HEAR is an iOS application that adds visual aid during an oral conversation for individuals with hearing impairments. It uses speech-to-text technology integrated with Augmented Reality and facial recognition to add subtitles underneath each speaker throughout a conversation.
Inspired by a recent conference talk on accessibility as well as family members that are hearing impaired, we wanted to create a hack that targeted pain points that individuals with hard of hearing deal with, every day.
The ARKit 2 was used to capture objects in a 3D scene and attach subtitle nodes to them allowing the subtitles to follow speakers. Subtitle text size is dictated based off distance which would not be possible without ARKit.
CoreML2 was mostly used for its computer vision application.
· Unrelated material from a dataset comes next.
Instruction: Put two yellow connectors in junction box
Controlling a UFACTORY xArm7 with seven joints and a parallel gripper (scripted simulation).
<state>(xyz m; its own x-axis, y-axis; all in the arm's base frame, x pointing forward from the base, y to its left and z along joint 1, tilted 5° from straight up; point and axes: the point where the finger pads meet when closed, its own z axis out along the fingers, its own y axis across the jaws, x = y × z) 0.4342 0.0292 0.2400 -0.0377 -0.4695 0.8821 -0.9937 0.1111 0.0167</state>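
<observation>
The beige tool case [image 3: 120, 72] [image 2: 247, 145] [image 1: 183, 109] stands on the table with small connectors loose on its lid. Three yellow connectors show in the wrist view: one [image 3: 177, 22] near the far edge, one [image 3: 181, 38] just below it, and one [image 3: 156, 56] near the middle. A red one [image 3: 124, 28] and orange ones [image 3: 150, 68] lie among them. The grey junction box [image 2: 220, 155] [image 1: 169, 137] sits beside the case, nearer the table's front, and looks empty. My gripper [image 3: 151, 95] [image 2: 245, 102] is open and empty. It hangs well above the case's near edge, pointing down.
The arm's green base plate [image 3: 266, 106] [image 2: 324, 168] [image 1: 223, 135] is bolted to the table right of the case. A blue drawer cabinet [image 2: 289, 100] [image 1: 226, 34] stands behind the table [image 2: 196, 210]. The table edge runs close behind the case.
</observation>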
HEAR uses facial recognition to detect potential speakers and to position subtitles in the right position. This is achieved efficiently by utilizing the Vision API.
Speech to text is the most important feature of HEAR and for that reason, the SiriKit was chosen to transcribe speech from speakers to subtitles. Having Siri perform some computations and natural language processing locally helps speedup the transcription which leads to a better user experience.
HEAR uses SpriteKit to overlay the subtitles in a 3D environment. SpriteKit also allows text customization to make the text clearer and more legible on varying backgrounds.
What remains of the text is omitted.